The long-time president of Pride Winnipeg says it’s time for a change within the organization.

Festival has grown considerably, but there's still lots of work to be done, says Jonathan Niemczak

Jonathan Niemczak announced Tuesday that he will be stepping down at the end of September as president of Pride Winnipeg. (Avi Jacob/CBC)

The long-time president of Pride Winnipeg says it's time for a change within the organization.

Jonathan Niemczak announced Tuesday that he will be stepping down at the end of September. He says a regular change in ideas is the best thing for such a diverse organization.

"I'm happy to pass on the torch," he said. "It's just time for the organization to have new leadership."

Niemczak joined Pride Winnipeg in 2008 as the festival grounds and environment co-ordinator. The board appointed him president in 2012.

Over the course of his decade with Pride, Niemczak says, the organization has seen considerable growth. He oversaw the annual festival's move to The Forks from Memorial Park in 2010. That event has since become one of the largest festivals in the city. 

When he took over in 2012, he had 10 full-time volunteers. Now, he has 30.

"I feel like I'm leaving the team in a really stable condition," Niemczak said. "But there's still a lot of work to be done."

Niemczak says the pride community is incredibly diverse and it hasn't always been easy representing such a broad group.

"When I first joined in 2008 it was all about celebration," he said. "We're seeing now that it's almost as if we celebrated too early. There are a lot of people who still aren't being represented and Pride has, in a sense, failed them."

He's referring to Indigenous, trans and non-binary members of the Pride community, to name a few. When Niemczak joined the organization they were still celebrating on the heels of same-sex marriage legalization. That, he says was really only the beginning for Pride, and at the time they acted like it was the end.

The job of president is an appointed position but Niemczak says he found himself treating it as an elected one. His advice to his successor is to listen to the community but remember that it's impossible to please everyone.

Balancing act

He thinks this will be a continuous balancing act for whoever takes on the job next. He says it's probably going to get worse before it gets better.
A float at the 2018 Winnipeg Pride parade (Travis Golby/CBC)
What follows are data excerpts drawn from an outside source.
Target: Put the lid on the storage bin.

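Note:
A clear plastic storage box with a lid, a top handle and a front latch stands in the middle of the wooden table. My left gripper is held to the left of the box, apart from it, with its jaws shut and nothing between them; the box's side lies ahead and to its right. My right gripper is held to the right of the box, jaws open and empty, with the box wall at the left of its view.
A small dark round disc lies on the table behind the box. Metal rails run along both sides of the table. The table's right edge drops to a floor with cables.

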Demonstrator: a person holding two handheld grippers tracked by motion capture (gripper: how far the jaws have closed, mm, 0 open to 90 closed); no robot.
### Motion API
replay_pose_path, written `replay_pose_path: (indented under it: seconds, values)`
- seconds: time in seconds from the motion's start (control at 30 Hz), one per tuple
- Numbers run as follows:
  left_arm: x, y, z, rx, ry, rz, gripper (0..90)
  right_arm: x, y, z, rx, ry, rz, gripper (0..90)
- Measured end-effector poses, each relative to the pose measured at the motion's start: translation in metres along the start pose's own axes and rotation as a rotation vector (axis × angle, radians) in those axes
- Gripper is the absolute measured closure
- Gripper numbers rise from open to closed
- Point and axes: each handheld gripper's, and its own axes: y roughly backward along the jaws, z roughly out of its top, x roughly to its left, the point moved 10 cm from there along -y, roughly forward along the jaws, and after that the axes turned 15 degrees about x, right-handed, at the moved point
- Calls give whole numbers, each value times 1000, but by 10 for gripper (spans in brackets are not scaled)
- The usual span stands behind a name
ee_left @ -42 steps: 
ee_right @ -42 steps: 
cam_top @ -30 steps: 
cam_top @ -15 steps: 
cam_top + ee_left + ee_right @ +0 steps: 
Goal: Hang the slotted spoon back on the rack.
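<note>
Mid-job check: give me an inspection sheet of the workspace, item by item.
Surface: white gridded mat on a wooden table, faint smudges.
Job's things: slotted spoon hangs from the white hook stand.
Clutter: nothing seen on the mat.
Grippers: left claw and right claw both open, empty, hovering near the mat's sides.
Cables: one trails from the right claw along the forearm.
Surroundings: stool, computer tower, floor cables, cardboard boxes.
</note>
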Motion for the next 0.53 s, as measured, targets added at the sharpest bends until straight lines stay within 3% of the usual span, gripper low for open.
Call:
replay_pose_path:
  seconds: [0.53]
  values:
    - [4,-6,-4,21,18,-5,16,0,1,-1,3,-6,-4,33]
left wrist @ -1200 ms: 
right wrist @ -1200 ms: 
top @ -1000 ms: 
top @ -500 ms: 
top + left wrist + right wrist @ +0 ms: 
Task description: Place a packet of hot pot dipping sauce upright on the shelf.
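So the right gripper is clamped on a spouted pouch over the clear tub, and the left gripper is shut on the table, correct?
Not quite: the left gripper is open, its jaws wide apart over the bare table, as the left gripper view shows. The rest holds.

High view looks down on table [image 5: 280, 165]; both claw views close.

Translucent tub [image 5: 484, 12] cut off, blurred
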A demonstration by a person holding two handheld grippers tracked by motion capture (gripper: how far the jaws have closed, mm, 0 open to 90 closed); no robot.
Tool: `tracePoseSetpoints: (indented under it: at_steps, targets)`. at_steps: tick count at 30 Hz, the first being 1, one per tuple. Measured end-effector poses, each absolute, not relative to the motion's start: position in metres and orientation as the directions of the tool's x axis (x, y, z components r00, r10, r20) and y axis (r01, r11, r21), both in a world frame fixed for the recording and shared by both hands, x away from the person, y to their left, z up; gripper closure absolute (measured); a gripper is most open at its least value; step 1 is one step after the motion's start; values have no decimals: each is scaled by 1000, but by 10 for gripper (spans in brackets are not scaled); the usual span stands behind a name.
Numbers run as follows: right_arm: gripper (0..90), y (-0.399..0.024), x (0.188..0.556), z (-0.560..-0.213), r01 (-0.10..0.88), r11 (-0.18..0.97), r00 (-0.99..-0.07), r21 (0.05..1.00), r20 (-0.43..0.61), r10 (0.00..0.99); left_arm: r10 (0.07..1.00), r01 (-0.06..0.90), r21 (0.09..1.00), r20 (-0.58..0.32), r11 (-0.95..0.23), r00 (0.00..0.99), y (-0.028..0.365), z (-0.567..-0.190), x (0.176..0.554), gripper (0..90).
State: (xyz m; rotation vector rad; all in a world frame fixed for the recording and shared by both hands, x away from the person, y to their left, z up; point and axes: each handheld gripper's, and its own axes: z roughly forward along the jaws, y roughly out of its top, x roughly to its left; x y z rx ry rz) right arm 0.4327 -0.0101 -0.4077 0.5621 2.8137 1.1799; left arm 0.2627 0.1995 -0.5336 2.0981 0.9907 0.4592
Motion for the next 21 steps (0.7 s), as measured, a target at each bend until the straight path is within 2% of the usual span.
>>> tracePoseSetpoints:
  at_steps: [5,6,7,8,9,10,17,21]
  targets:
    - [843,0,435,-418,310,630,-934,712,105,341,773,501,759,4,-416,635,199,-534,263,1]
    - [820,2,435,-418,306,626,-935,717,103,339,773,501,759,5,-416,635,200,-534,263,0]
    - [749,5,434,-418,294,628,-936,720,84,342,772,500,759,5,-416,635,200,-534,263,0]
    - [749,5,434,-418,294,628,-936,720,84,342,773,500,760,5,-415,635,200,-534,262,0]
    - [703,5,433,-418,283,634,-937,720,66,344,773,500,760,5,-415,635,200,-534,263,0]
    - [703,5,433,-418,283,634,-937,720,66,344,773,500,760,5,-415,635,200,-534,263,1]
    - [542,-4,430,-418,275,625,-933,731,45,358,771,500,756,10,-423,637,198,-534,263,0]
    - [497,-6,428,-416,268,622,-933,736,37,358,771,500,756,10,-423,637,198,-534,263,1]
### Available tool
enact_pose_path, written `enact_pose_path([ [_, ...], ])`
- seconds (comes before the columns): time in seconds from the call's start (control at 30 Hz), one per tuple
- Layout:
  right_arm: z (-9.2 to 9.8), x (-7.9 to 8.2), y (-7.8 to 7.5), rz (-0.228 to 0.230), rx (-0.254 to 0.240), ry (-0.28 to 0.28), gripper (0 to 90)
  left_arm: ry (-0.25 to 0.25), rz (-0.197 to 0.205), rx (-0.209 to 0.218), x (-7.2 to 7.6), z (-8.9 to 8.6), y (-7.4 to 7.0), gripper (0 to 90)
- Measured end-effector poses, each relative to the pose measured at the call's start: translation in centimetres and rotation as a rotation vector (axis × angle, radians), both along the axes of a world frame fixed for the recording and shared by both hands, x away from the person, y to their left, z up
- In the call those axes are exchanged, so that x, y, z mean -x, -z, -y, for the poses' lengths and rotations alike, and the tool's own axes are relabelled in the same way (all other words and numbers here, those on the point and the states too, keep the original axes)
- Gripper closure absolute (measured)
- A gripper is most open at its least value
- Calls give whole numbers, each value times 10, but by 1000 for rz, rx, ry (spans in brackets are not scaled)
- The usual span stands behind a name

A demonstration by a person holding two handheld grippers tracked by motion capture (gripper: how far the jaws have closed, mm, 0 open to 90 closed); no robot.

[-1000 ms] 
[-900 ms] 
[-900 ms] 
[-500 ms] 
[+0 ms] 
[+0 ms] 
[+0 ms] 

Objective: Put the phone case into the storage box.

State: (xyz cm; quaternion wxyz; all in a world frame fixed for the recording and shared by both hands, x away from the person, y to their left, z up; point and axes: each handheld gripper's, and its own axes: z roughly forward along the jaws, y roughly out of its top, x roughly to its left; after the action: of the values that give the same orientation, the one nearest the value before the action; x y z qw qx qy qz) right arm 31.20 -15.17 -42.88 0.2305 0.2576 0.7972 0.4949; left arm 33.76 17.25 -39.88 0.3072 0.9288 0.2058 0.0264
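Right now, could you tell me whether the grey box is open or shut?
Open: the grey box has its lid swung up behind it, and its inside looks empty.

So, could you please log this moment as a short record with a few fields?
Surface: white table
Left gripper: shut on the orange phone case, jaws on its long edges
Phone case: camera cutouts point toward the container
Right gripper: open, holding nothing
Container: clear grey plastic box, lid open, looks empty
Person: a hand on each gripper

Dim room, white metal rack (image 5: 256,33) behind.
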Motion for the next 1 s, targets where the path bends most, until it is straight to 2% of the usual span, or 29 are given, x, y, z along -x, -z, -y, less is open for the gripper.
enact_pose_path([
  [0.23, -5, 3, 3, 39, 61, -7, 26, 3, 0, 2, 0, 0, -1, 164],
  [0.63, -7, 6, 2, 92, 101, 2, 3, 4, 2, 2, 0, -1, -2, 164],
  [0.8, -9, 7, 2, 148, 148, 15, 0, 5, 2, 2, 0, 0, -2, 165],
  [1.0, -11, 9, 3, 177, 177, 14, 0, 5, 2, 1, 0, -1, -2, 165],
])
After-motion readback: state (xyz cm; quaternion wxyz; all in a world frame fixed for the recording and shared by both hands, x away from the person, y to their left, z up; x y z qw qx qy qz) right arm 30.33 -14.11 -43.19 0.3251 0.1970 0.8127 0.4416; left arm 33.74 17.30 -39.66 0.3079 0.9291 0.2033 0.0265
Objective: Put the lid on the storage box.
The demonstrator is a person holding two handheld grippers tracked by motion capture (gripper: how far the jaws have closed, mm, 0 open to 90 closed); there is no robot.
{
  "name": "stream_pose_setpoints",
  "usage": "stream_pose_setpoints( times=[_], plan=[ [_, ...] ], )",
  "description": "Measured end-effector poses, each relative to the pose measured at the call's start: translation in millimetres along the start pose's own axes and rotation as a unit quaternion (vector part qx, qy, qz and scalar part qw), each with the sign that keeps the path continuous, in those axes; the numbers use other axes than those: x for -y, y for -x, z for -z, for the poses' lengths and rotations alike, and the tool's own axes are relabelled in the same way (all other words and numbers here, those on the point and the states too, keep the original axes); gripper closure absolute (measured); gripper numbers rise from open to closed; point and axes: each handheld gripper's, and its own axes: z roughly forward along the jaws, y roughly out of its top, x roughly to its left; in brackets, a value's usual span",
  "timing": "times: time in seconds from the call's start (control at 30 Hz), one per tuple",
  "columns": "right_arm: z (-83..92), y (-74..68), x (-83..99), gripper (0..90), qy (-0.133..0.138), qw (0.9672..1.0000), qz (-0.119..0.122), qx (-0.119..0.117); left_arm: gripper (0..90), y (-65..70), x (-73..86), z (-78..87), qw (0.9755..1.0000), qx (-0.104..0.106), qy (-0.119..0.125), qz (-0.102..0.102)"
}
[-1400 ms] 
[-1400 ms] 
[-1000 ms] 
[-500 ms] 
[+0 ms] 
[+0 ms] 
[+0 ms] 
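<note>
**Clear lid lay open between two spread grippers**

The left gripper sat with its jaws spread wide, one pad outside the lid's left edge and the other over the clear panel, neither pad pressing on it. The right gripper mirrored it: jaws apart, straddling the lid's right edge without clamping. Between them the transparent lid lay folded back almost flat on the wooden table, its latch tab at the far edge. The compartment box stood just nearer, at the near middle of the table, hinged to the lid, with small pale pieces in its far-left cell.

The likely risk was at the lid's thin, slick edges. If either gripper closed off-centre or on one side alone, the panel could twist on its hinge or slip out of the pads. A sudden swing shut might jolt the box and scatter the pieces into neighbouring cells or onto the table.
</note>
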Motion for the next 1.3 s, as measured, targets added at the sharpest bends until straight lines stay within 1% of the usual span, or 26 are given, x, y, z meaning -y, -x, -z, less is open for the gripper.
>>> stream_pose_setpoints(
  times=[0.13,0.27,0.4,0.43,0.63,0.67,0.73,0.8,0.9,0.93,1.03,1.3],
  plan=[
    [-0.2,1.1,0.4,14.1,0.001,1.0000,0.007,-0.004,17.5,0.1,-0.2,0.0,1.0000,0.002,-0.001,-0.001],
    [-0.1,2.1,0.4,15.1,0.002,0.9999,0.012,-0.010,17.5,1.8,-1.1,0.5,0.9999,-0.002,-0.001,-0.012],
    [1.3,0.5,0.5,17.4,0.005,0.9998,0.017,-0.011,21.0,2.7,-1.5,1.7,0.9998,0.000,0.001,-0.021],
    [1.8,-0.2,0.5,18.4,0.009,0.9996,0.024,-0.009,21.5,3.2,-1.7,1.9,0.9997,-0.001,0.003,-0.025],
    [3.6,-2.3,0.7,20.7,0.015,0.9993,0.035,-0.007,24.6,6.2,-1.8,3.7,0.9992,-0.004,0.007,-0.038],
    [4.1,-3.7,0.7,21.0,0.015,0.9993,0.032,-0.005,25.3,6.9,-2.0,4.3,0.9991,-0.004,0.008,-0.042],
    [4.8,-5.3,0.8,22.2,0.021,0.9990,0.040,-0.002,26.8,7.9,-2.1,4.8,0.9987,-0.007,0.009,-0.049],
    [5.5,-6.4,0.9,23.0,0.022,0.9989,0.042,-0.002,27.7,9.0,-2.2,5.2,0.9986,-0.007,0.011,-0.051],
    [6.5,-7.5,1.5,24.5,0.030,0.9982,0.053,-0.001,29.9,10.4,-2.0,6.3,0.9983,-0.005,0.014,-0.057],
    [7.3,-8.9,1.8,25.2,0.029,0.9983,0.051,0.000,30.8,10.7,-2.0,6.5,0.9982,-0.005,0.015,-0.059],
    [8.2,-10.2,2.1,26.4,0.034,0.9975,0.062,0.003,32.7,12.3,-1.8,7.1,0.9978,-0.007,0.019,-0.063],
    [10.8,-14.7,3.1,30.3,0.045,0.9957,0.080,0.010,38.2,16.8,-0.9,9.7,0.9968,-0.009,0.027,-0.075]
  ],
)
"It's a clash between celebration and protest, and we don't want anyone else to feel left behind."

It isn't all challenges, though. A big part of pride is just that — proud celebrations. Looking forward, Niemczak is expecting the community and the festival to continue to grow and evolve. He says big plans are already in place. In 2020, Winnipeg will be host to the national celebration, Canada Pride.

Niemczak will stay on as an advisory member for the next two years to help facilitate a smooth transition and prepare for the big event.

Pride Winnipeg's board is currently seeking applicants to fill the position.